Ultravox
Ultravox is Fixie.ai's real-time voice AI platform for developers who need agents that speak, listen, and respond in live conversations. It targets teams building phone bots, in-app voice assistants, and other speech interfaces where lag or robotic delivery kills the experience. The product sits behind several high-profile voice agents, with APIs and SDKs meant for production deployment rather than demos alone.
Most voice stacks transcribe speech to text before an LLM can reason, which adds latency and strips tone, cadence, and pitch from the signal. Ultravox takes a speech-native route: its own model reads audio directly, and the company runs dedicated inference infrastructure instead of chaining external LLM pools.
The platform ships REST APIs, dev kits for web and mobile, built-in telephony hooks, and tooling for RAG corpora and custom voice clones.
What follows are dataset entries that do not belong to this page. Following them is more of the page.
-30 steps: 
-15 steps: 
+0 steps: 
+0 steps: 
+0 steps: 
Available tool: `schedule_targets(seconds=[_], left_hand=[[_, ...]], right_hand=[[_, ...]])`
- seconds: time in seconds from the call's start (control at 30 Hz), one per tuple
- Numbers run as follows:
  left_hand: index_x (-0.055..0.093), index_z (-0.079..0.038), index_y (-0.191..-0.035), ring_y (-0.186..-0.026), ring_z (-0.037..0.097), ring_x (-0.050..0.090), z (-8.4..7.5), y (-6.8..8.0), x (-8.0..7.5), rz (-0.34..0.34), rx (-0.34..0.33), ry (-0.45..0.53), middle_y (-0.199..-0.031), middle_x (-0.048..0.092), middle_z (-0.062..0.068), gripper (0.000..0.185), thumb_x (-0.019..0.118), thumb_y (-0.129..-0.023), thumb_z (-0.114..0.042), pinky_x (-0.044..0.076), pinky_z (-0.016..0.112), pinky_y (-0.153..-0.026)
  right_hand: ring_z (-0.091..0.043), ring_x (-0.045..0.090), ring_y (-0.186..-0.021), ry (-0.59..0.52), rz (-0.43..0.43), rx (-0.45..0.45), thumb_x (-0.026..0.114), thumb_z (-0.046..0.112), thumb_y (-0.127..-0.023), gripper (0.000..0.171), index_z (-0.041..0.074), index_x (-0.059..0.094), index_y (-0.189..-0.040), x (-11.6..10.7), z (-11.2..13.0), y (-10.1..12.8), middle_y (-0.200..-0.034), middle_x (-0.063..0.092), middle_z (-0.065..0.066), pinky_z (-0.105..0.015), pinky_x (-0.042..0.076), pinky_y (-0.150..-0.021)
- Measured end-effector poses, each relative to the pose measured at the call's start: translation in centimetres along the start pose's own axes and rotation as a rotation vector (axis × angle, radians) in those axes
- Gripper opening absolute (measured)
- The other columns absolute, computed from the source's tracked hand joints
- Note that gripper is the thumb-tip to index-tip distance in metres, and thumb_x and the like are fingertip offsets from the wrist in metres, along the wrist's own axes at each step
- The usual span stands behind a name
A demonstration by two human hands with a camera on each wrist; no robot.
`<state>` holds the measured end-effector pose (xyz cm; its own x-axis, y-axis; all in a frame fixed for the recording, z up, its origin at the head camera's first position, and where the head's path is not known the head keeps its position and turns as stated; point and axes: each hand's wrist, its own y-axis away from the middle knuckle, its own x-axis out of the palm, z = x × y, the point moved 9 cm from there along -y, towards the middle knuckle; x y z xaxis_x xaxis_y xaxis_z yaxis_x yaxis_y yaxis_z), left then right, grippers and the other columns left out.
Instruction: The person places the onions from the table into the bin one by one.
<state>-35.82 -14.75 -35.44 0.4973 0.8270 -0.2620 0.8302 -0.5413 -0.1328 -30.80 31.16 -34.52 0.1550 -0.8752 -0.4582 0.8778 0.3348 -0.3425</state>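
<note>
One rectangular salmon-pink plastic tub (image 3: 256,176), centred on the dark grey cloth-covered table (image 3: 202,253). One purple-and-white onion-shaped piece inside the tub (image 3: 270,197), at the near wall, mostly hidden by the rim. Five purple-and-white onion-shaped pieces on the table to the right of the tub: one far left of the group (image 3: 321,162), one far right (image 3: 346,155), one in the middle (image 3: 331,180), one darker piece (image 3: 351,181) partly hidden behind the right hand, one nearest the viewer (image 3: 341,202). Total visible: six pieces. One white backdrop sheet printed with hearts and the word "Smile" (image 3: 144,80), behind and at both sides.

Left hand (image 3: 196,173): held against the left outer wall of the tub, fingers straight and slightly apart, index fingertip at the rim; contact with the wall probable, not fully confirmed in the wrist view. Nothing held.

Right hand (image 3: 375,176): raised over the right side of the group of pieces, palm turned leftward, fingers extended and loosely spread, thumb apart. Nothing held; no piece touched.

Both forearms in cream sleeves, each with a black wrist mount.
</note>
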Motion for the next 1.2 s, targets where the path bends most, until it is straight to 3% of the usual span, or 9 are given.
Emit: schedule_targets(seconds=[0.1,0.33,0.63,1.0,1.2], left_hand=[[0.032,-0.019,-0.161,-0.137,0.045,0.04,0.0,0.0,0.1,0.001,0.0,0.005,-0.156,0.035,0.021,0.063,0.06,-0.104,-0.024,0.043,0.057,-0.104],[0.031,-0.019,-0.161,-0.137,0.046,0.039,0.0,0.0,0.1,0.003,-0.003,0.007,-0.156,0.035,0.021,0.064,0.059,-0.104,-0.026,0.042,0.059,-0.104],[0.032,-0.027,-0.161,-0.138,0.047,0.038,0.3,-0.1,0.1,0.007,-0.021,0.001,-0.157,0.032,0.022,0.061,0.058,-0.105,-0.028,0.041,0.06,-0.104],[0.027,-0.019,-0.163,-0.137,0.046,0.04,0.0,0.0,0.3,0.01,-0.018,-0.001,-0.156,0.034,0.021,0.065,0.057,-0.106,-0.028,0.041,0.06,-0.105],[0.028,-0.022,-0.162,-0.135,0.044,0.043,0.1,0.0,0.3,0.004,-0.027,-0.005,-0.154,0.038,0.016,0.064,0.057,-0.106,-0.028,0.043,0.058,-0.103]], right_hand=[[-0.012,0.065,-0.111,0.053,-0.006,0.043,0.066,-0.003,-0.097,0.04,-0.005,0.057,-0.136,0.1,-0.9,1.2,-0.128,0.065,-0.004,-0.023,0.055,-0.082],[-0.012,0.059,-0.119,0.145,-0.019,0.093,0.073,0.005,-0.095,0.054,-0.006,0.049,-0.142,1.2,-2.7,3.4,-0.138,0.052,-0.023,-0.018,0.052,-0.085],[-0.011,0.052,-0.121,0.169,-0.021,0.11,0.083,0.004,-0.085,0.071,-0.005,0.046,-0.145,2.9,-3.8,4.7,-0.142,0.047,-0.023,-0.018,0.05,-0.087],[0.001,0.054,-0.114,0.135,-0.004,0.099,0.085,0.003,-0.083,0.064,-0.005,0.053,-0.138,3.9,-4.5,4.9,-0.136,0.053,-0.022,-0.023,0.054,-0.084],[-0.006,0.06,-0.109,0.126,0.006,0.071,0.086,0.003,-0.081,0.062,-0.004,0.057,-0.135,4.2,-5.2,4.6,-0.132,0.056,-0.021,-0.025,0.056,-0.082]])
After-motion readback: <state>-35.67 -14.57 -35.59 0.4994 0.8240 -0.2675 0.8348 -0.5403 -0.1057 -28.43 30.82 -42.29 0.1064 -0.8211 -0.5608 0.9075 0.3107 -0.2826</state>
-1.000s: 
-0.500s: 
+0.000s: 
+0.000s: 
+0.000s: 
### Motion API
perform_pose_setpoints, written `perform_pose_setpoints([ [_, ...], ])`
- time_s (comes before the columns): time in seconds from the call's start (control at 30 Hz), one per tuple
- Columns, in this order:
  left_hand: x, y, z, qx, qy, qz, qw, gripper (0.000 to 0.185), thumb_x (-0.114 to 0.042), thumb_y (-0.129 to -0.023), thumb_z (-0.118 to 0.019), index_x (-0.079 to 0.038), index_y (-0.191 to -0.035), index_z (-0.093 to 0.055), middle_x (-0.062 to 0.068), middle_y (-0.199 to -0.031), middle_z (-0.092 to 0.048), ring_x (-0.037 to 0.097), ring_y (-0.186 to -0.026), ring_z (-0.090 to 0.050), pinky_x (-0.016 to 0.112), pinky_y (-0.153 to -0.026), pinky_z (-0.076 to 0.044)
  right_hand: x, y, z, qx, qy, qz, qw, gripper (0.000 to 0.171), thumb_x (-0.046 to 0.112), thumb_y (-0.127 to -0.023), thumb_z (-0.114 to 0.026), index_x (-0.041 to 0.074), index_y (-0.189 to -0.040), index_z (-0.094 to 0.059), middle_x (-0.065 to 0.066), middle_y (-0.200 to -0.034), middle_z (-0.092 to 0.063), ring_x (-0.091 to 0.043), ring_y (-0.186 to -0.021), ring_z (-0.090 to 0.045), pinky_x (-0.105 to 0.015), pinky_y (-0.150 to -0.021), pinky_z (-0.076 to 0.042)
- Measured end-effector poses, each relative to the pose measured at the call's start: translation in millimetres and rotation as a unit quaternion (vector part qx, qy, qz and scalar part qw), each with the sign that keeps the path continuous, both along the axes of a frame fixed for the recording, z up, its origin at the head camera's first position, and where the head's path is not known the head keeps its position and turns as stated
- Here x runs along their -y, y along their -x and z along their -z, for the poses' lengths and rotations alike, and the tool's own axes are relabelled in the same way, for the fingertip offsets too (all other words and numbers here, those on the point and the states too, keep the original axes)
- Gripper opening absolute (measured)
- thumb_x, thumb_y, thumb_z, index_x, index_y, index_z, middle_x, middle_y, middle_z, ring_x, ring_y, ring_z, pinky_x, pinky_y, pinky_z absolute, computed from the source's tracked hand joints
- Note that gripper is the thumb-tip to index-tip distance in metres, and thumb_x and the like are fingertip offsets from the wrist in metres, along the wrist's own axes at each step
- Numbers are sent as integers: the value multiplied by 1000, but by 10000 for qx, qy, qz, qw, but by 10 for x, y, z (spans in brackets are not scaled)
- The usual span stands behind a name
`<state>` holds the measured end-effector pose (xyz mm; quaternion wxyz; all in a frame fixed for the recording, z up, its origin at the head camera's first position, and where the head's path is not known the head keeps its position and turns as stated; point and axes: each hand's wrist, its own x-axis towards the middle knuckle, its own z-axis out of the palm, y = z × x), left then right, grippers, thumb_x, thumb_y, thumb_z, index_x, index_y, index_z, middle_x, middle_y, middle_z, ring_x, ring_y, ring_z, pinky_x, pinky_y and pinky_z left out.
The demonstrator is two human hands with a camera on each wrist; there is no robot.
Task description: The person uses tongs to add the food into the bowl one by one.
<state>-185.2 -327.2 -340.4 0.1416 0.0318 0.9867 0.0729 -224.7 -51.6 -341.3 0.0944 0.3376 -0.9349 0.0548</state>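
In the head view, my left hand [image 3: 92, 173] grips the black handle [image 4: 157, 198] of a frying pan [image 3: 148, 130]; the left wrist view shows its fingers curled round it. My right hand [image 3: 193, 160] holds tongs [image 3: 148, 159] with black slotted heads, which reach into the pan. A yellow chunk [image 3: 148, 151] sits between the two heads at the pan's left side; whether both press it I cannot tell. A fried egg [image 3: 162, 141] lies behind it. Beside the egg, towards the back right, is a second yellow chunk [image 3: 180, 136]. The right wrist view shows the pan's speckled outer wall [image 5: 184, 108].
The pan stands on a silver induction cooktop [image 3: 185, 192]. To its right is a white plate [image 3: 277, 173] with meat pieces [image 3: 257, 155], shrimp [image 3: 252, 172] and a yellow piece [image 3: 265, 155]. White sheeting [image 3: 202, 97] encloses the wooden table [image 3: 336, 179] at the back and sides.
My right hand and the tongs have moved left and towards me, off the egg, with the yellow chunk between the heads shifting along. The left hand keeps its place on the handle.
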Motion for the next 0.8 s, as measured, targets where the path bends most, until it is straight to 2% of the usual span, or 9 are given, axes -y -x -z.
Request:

Ultravox v0.7 leads on Big Bench Audio benchmarks, and the team publishes open-weight models on Hugging Face alongside research on turn-taking via UltraVAD.
Voice AI engineers, SaaS founders, and support automation teams use Ultravox when they need sub-second responses and natural back-and-forth over phone or browser audio, not just chat-style text bots.
Speech-native model skips transcription so tone and cadence stay in the loop
Ultravox v0.7 hits 91.8% on Big Bench Audio, 97% with reasoning enabled
Own inference stack keeps latency low without waiting on external LLM pools
REST APIs plus SDKs for web and mobile, with major telephony provider hooks
UltraVAD v0.1 predicts turn endings instead of cutting users off mid-thought
Open-weight models on Hugging Face under the fixie-ai org
Speech-native design avoids STT latency and keeps tone and cadence in the conversation.
Pay as You Go includes 30 free minutes per month with no subscription required.
Open-weight models on Hugging Face give teams visibility into the underlying speech stack.
Pro tier removes hard concurrency caps for production voice workloads.
Pay as You Go limits you to five concurrent calls.
Enterprise pricing and advanced limits require contacting sales.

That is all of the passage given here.